JPH11330257A - Semiconductor device and its manufacture - Google Patents

Abstract

PROBLEM TO BE SOLVED: To provide a semiconductor device and a method for manufacturing it, wherein fraction defective is decreased when a semiconductor device which allows high-density mounting is manufactured, with simplified process. SOLUTION: With a plurality of different kinds of semiconductor chips 1 (processor chip 1a and memory chip 1b) formed on a semiconductor wafer 2, a soundness inspection is performed with each semiconductor chip 1, and each semiconductor chip 1 which is determined to be sound is cut out of the semiconductor wafer 2 as a set where adjoining processor chip 1a and memory chip 1b are connected together, thus a semiconductor device is manufactured. After that, semiconductor device is mounted on a substrate 4 to manufacture a semiconductor module 10.

Description

DETAILED DESCRIPTION OF THE INVENTION

[0001]

BACKGROUND OF THE INVENTION 1. Field of the Invention The present invention relates to a semiconductor device that can be mounted on a memory substrate, a motherboard, or the like, and a method of manufacturing the same.

[0002]

2. Description of the Related Art Generally, semiconductor chips such as memory chips cut from a semiconductor wafer are mounted on a printed circuit board or the like in a packaged state. However, since the external dimensions of the package are considerably larger than the size of various semiconductor chips themselves, there are certain restrictions on the number of packages that can be mounted on a printed circuit board or the like.

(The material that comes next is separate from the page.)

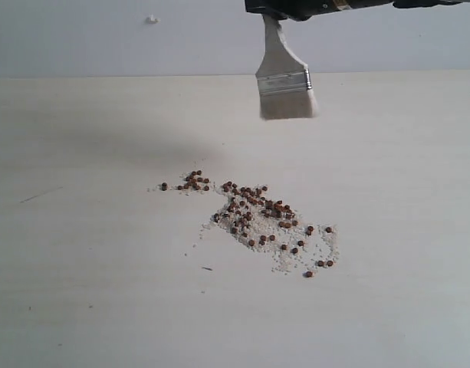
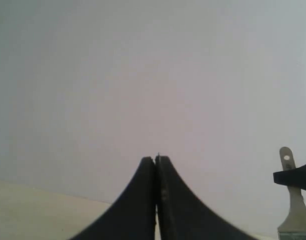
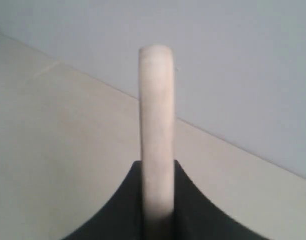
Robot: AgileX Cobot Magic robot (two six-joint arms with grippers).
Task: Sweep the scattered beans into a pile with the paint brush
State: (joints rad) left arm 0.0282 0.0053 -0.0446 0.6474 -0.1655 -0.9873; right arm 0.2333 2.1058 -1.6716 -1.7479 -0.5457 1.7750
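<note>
Exterior: the right gripper [image 1: 284, 9] has the brush [image 1: 284, 80] clamped by its handle, bristles down and clear of the table [image 1: 81, 291]. The beans [image 1: 258, 218] lie scattered among crumbs [image 1: 284, 261] mid-table, nearer the camera than the bristles. Left wrist: the left gripper [image 2: 156, 167] is closed tight on nothing, with the brush [image 2: 294, 215] in sight beyond it. Right wrist: the brush [image 3: 156, 110] shows edge-on, its handle pinched firmly between the right gripper's jaws.

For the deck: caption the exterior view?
Right hand holds the paint brush upright, bristles down, clear of the scattered beans on the table.
</note>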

On the other hand, recently, a multi-chip module (MCM) in which a plurality of semiconductor chips are mounted on a substrate has been spreading. By using this multi-chip module, the mounting area can be reduced and the weight can be reduced.
Higher speed and higher reliability can be ensured.

[0004]

By the way, in the above-mentioned multi-chip module capable of high-density mounting,
Since a plurality of semiconductor chips are mounted on one substrate, the failure rate of each semiconductor chip is accumulated and the failure rate of the entire module increases. For example, when two semiconductor chips are mounted on one module substrate, even if one semiconductor chip is defective, the entire module will be defective. Therefore, it is necessary to perform a repair operation for replacing a defective semiconductor chip, or to take measures such as discarding the entire module as a defective product, resulting in a low yield and a lot of waste. Further, when a plurality of semiconductor chips are mounted on one substrate, each semiconductor chip is mounted on the substrate one by one, so that the manufacturing process is complicated.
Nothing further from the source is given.